Wednesday, April 08, 2009

Merging onto the Highway to Hell, or Happy Easter, Ya'll!

I’m not feeling very Easter-y. This year the whole narrative arc leaves me cold. I think I’ve been so wrapped around in religiosity that I want to rip off the garments. I have no capacity for the emotional cataclysms people seem to feel when they think about God and Christ. I had no sudden conversion, no breaking down in tears at the awesomeness of it all. I find it almost impossible to worship in environments where people sing songs like “My God is an Awesome God” (I mean, blech) or wave their hands about (“lifting holy hands,” which is a phrase I would like to banish entirely from everyone’s speech as one of the most overused expressions ever). I don’t feel like I’m worshiping anything. I feel like I’m at a concert and might as well flick a Bic while I’m at it. This double-mindedness is about to drive me nuts. I can’t just let it go or put in on Jesus or whatever—pick an evangelical phrase about how I’m supposed to behave.
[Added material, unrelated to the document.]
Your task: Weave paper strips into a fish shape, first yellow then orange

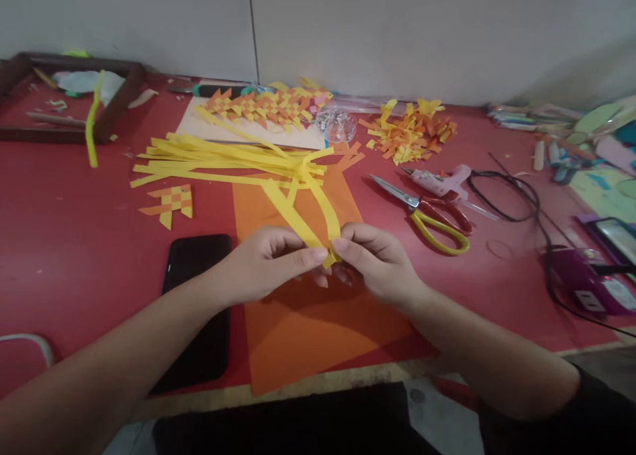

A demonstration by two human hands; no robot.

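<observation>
Near the table's front, my left hand (281, 259) pinches the lower end of yellow paper strips (291, 213) between thumb and fingers. My right hand (375, 259) grips the same strips just to the right, the two thumbs close together. The strips rise from my fingertips in two bands, one slanting up left and one curving up. Under both hands lies an orange sheet (318, 349). Behind them is a pile of loose yellow strips (209, 157). A small woven orange and yellow piece (173, 200) rests to the left.
A black phone (199, 322) lies by my left forearm. Scissors (412, 203) and a pink glue gun (442, 180) are at the right, beside a black cable (539, 210). Woven pieces (263, 107) and paper scraps (410, 130) sit at the back. A brown frame (132, 101) stands back left.
</observation>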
I am a natural skeptic. I’m not cold, but I find it hard to suborn logic to feeling. I so often feel like a fraud among Christians that I think I ought to just hang out my sign as an agnostic. After all, if you don’t buy half of what the church tells you, most of Christendom will pronounce you an agnostic or heretic anyway. Take the crucifixion. There is no way in hell (and perhaps that’s where I’m headed) that I really believe that God demands a blood sacrifice as part of the divine justice system. He’s supposed to be the supreme deity and not Moloch, right?
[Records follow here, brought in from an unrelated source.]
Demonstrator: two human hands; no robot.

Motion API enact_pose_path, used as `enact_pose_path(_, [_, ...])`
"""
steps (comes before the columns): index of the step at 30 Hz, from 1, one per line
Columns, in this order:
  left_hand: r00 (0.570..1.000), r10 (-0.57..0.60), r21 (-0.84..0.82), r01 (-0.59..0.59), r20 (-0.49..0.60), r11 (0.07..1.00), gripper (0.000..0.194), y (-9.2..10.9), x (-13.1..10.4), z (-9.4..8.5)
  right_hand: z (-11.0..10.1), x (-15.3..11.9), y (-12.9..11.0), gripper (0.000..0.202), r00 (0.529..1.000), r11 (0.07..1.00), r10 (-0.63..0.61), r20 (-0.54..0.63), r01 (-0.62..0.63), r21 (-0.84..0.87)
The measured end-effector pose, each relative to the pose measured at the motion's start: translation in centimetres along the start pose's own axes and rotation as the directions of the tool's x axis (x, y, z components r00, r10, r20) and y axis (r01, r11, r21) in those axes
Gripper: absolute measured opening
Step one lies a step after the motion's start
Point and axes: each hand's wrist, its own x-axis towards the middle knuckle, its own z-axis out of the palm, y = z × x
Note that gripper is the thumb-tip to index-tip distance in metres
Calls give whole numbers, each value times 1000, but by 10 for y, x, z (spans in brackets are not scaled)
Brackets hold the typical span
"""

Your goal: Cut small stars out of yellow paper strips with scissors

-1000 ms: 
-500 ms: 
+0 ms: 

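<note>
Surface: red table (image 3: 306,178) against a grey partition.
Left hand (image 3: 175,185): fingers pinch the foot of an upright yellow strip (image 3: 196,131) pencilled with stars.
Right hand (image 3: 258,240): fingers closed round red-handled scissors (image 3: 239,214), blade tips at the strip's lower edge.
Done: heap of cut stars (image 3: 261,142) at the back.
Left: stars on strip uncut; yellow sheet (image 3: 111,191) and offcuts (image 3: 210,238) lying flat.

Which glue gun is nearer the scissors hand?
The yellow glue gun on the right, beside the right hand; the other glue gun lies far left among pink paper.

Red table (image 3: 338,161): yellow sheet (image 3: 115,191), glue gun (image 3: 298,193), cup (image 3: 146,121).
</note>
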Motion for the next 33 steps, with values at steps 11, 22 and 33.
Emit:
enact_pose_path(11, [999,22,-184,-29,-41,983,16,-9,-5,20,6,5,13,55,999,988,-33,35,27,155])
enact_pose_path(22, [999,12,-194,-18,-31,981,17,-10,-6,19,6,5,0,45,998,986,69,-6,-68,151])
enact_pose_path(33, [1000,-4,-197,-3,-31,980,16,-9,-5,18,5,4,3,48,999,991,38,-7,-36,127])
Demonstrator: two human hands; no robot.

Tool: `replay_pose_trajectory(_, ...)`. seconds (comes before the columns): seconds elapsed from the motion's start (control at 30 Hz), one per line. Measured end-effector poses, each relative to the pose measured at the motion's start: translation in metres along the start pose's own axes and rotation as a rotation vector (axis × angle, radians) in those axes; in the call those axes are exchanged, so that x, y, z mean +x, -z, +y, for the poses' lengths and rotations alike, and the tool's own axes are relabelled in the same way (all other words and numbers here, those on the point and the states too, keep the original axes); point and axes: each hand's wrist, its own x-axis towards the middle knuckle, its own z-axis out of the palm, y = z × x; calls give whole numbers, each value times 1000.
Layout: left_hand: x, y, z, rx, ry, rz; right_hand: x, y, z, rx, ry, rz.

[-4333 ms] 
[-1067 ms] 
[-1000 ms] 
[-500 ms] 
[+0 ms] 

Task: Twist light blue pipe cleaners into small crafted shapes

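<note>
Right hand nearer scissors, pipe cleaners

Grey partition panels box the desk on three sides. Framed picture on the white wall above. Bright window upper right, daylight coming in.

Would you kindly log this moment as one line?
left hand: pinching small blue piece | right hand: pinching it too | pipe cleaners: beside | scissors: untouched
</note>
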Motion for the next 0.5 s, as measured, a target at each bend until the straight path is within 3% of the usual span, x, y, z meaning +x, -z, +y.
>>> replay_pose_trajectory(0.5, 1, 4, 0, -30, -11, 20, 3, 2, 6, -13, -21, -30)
Second, I seriously doubt that you go to hell if you don’t say the magic Jesus prayer, that God set it up that way just because he wanted to and he can do anything, including being a petty tyrant. And I do get tired of hearing how God’s ways are not our ways, as if we are simply supposed to swallow that God’s ways are better than ours when we can bloody well see that our ideals at least are more humane and loving than consigning people to the roaster for all eternity. God has to be more moral than George W. Bush, surely.
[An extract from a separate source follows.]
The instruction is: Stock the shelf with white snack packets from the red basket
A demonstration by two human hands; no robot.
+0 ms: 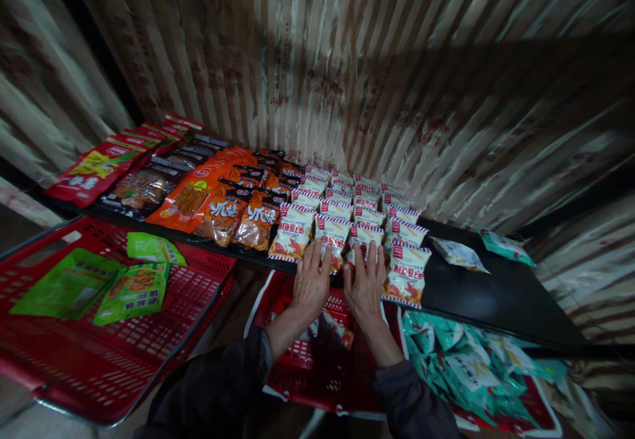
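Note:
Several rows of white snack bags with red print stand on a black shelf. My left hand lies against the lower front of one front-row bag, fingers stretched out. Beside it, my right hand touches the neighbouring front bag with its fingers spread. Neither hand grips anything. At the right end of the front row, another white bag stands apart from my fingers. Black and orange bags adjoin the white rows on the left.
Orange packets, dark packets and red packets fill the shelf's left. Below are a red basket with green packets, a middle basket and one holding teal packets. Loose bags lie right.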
Third, I’ve come to the conclusion that I really don’t like evangelism. Yes, it seems to have come a long way since the days of just knocking on doors and harassing people on the street, but it’s so agenda-based. Is that really what Christ meant by the Great Commission? Tell people they need to believe in Jesus? Now we’ve started wrapping this up in “outreach” and good deeds and community action, and seeker friendly churches (crap music, cappuccino and no dress code). The agenda’s still there. Otherwise there wouldn’t be so many frakking books to tell people that it’s good to form relationships and meet the needs of the community. Someone’s making a lot of money out of relational evangelism. Relational evangelism means be friendly with them until you can haul them into the fold, add their tithes to the building fund, indoctrinate them and then launch them into the heathen waters as relational bait to lure others. That’s called being winsome.

To completely empty love and works of the agenda is called “Social Gospel,” which I’m told is extremely bad for you, because it doesn’t forcefully enough shove a dose of Jesus down the throat of the lost. No totting up souls on a scorecard. No carefully schooling seekers that there’s Jesus and then there’s the highway to hell and calling that “loving your neighbor”. No stoking your personal sanctification engine.

I’ve got to this point and I don’t know why I’m so annoyed. It isn’t as if there are no Christians out there doing good without an agenda. There are plenty. There are plenty at my church. They do a hell of a lot more than I do. I just have a head full of religious catchphrases that I hear day in and day out, and trite expressions about Christ and why He came and what it means. Impatience with the same old outpourings. Impatience with my own inability to “get” it. Impatience with the noise and franticness of contemporary worship. Impatience with always being careful about what I say.

I’m just plain tired of Christianity.